Tuesday, July 22, 2014

Django QuerySets are lazy

https://docs.djangoproject.com/en/dev/topics/db/queries/#querysets-are-lazy
I've known this for quite some time, but never had the chance to really use this, until recently I was going over some old code.  Someone has asked me to implement a search feature where objects are being searched on by some attributes.  This was still when I was just starting out in python so the search was implemented poorly a lot of filtering was done in the app itself and filter building was really awkward and QuerySets were being evaluated for intermediate results.  The logic basically consisted of a loop that would take a filter condition and create a query set, then combine resulting query sets together and return them.

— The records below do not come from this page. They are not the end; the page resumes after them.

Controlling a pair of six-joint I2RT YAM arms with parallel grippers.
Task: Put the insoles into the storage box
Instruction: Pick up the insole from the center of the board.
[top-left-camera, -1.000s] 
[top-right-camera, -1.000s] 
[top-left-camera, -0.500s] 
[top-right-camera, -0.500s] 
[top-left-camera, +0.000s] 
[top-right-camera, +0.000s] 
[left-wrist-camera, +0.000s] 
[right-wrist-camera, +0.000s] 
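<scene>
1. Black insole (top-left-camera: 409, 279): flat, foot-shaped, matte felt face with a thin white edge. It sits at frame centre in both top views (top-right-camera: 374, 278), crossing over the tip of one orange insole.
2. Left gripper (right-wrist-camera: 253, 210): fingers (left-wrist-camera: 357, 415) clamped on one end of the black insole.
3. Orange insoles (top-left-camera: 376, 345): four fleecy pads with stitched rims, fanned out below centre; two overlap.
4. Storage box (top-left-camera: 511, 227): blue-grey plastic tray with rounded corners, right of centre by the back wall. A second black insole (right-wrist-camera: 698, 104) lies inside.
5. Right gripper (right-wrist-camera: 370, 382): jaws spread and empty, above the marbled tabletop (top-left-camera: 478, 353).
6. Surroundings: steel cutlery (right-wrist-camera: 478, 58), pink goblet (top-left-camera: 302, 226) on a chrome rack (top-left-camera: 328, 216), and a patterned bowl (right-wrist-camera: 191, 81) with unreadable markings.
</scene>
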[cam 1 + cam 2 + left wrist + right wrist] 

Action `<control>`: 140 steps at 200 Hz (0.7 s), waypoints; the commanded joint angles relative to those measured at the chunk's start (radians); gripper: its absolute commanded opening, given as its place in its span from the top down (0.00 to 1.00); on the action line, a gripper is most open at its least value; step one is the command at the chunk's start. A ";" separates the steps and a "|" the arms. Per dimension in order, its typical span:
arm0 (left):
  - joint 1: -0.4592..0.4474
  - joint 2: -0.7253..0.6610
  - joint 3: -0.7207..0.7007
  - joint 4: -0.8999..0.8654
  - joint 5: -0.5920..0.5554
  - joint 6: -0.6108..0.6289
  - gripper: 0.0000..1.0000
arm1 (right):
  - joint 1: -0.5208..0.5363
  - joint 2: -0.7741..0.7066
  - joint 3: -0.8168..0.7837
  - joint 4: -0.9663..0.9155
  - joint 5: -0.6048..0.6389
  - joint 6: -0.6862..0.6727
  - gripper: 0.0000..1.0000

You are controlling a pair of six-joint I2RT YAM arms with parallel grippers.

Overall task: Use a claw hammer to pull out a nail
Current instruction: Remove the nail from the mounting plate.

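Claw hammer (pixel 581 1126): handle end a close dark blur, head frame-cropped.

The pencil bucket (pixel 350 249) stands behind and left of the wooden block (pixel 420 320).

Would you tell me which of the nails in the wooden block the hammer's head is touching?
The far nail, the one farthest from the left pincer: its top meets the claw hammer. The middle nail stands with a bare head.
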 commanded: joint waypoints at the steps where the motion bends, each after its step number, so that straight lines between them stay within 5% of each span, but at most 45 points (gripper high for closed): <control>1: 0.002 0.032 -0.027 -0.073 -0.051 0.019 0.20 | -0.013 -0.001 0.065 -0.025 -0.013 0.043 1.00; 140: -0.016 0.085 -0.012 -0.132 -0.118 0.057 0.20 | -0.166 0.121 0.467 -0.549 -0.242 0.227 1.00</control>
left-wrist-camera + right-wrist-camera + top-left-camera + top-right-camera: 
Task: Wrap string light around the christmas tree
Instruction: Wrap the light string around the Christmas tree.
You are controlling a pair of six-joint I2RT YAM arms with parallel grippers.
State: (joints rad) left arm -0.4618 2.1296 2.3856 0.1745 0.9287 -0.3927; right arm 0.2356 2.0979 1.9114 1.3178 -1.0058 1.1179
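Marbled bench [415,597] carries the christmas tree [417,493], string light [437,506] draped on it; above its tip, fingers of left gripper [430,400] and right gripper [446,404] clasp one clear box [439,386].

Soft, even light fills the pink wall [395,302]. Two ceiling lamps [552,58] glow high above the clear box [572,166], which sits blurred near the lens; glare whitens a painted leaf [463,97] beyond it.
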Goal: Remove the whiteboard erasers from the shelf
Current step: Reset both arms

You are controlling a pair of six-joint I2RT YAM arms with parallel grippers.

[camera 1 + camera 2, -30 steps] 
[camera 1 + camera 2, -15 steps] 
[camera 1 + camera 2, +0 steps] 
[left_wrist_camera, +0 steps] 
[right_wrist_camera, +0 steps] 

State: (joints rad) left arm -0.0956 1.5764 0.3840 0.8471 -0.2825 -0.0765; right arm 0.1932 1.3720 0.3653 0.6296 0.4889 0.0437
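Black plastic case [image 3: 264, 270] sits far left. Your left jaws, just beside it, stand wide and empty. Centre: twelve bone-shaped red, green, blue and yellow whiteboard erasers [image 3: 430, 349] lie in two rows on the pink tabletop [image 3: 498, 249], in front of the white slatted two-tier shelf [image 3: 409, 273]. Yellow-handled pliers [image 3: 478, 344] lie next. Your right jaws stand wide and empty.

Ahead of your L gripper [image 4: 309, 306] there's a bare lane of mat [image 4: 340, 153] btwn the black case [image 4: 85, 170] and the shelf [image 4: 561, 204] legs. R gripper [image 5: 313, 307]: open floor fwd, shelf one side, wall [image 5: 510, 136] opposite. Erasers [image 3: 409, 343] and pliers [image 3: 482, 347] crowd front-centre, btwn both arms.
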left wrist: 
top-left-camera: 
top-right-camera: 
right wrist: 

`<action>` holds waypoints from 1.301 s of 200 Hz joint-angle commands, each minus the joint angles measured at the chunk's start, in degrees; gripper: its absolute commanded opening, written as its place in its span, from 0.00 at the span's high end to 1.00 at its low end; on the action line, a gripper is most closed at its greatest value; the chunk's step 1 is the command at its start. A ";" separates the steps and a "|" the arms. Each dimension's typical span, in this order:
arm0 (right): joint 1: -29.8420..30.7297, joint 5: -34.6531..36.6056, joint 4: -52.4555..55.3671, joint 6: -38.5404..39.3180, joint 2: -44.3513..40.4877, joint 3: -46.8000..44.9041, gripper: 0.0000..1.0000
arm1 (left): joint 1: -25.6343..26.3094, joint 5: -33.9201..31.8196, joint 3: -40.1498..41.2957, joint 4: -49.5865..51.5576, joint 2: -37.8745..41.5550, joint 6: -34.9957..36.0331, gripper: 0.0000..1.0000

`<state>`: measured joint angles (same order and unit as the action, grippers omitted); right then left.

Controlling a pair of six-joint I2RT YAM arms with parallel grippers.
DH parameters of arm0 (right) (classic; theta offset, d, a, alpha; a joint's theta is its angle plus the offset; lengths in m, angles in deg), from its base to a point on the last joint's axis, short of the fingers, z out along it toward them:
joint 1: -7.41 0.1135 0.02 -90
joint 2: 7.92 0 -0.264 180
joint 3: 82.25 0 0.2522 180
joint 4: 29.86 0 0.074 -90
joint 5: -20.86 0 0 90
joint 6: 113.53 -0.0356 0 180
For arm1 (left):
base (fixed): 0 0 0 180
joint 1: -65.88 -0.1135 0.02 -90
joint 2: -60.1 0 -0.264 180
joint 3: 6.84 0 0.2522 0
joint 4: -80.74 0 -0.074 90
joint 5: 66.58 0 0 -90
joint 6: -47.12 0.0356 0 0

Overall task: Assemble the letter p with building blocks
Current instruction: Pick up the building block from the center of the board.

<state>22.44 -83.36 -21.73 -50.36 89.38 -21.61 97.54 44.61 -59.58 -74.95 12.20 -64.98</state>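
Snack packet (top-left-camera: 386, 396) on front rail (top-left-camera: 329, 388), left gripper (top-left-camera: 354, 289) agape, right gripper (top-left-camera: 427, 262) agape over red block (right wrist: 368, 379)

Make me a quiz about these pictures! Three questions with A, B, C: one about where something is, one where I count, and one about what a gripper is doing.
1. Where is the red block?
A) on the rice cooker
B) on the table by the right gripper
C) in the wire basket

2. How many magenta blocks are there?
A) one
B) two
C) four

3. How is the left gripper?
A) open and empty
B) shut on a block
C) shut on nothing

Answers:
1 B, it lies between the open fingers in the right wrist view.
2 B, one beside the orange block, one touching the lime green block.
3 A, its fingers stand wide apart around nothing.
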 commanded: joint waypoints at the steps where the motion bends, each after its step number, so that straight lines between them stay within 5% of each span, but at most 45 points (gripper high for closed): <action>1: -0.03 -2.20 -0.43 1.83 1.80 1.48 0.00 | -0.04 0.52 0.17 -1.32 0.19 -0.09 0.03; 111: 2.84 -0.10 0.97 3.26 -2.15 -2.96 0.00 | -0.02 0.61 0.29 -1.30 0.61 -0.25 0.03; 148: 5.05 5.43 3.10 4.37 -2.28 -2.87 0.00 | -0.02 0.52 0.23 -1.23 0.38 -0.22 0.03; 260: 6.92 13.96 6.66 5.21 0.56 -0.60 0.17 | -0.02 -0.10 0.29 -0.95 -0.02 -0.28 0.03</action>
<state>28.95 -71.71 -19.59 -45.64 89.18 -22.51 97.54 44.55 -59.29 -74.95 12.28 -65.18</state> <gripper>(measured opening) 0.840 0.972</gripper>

This worked ok, until recently someone pointed out that the proper way would be to apply the AND condition to all the filters or at least provide an option to do so.

Knowing that QuerySets are lazy I knew it was safe to come up with something like this

reduce(lambda acc, x: acc.filter(criteria=x), xs, myobj.objects.all())

This would repeatedly apply the filter and also allow me to construct filters on the fly.

Oh but you might say what if you are not searching by field called criteria.  Well you can actually define the field and the value you are searching for, however rather then me copying and pasting someone else's work, just read this for further explanation: http://www.nomadjourney.com/2009/04/dynamic-django-queries-with-kwargs/

My whole point is that you can apply successive filters without any time penalty.  Not a single db query will be sent until you evaluate the query set.

Friday, February 28, 2014

on logging

I like to log, I log in as much details as I can, my application produce massive logs daily and still I am not happy and keep tweaking my logs -- another variable into output here, this needs to be logged as well, etc.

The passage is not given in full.